▸ Work required:
The data must be transcribed exactly, with no line missing.

*** Information supplied ***

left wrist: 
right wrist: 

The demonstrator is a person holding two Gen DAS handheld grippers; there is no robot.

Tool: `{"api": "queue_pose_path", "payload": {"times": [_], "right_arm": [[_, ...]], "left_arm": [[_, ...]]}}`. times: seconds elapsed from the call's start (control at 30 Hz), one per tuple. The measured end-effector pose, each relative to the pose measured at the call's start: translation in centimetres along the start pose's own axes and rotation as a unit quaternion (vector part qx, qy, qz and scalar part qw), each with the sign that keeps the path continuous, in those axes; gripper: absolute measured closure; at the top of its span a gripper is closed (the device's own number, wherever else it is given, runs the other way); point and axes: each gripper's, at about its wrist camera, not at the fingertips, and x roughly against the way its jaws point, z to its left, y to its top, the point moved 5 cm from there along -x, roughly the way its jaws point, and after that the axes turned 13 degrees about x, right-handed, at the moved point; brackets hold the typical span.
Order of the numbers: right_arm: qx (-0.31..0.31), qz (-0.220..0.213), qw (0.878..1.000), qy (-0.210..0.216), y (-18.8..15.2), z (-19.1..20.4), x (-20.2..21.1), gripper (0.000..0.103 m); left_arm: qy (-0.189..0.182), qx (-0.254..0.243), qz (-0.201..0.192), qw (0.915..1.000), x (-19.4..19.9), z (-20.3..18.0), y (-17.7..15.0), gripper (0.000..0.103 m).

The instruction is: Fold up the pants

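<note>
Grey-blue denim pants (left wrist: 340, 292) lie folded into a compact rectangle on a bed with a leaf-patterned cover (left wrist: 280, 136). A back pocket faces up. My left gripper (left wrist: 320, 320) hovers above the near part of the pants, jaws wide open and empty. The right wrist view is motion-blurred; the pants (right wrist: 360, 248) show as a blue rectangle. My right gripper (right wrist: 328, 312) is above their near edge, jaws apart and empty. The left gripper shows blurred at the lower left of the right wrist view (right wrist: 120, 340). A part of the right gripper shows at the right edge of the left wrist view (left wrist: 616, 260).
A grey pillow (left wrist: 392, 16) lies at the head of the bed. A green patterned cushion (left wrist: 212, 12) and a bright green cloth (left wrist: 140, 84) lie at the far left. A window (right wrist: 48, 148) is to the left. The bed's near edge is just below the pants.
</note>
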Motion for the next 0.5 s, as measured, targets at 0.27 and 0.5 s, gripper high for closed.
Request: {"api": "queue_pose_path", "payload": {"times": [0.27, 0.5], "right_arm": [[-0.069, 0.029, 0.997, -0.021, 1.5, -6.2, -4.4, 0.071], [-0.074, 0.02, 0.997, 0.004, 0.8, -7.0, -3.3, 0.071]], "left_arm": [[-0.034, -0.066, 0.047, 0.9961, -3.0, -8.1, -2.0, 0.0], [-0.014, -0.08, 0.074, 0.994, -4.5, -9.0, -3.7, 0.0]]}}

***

▸ Answer to this exercise:
left wrist: 
right wrist: 

The demonstrator is a person holding two Gen DAS handheld grippers; there is no robot.

Tool: `{"api": "queue_pose_path", "payload": {"times": [_], "right_arm": [[_, ...]], "left_arm": [[_, ...]]}}`. times: seconds elapsed from the call's start (control at 30 Hz), one per tuple. The measured end-effector pose, each relative to the pose measured at the call's start: translation in centimetres along the start pose's own axes and rotation as a unit quaternion (vector part qx, qy, qz and scalar part qw), each with the sign that keeps the path continuous, in those axes; gripper: absolute measured closure; at the top of its span a gripper is closed (the device's own number, wherever else it is given, runs the other way); point and axes: each gripper's, at about its wrist camera, not at the fingertips, and x roughly against the way its jaws point, z to its left, y to its top, the point moved 5 cm from there along -x, roughly the way its jaws point, and after that the axes turned 13 degrees about x, right-handed, at the moved point; brackets hold the typical span.
Order of the numbers: right_arm: qx (-0.31..0.31), qz (-0.220..0.213), qw (0.878..1.000), qy (-0.210..0.216), y (-18.8..15.2), z (-19.1..20.4), x (-20.2..21.1), gripper (0.000..0.103 m); left_arm: qy (-0.189..0.182), qx (-0.254..0.243), qz (-0.201..0.192), qw (0.915..1.000), x (-19.4..19.9), z (-20.3..18.0), y (-17.7..15.0), gripper (0.000..0.103 m).

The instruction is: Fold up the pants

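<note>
Grey-blue denim pants (left wrist: 340, 292) lie folded into a compact rectangle on a bed with a leaf-patterned cover (left wrist: 280, 136). A back pocket faces up. My left gripper (left wrist: 320, 320) hovers above the near part of the pants, jaws wide open and empty. The right wrist view is motion-blurred; the pants (right wrist: 360, 248) show as a blue rectangle. My right gripper (right wrist: 328, 312) is above their near edge, jaws apart and empty. The left gripper shows blurred at the lower left of the right wrist view (right wrist: 120, 340). A part of the right gripper shows at the right edge of the left wrist view (left wrist: 616, 260).
A grey pillow (left wrist: 392, 16) lies at the head of the bed. A green patterned cushion (left wrist: 212, 12) and a bright green cloth (left wrist: 140, 84) lie at the far left. A window (right wrist: 48, 148) is to the left. The bed's near edge is just below the pants.
</note>
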Motion for the next 0.5 s, as measured, targets at 0.27 and 0.5 s, gripper high for closed.
Request: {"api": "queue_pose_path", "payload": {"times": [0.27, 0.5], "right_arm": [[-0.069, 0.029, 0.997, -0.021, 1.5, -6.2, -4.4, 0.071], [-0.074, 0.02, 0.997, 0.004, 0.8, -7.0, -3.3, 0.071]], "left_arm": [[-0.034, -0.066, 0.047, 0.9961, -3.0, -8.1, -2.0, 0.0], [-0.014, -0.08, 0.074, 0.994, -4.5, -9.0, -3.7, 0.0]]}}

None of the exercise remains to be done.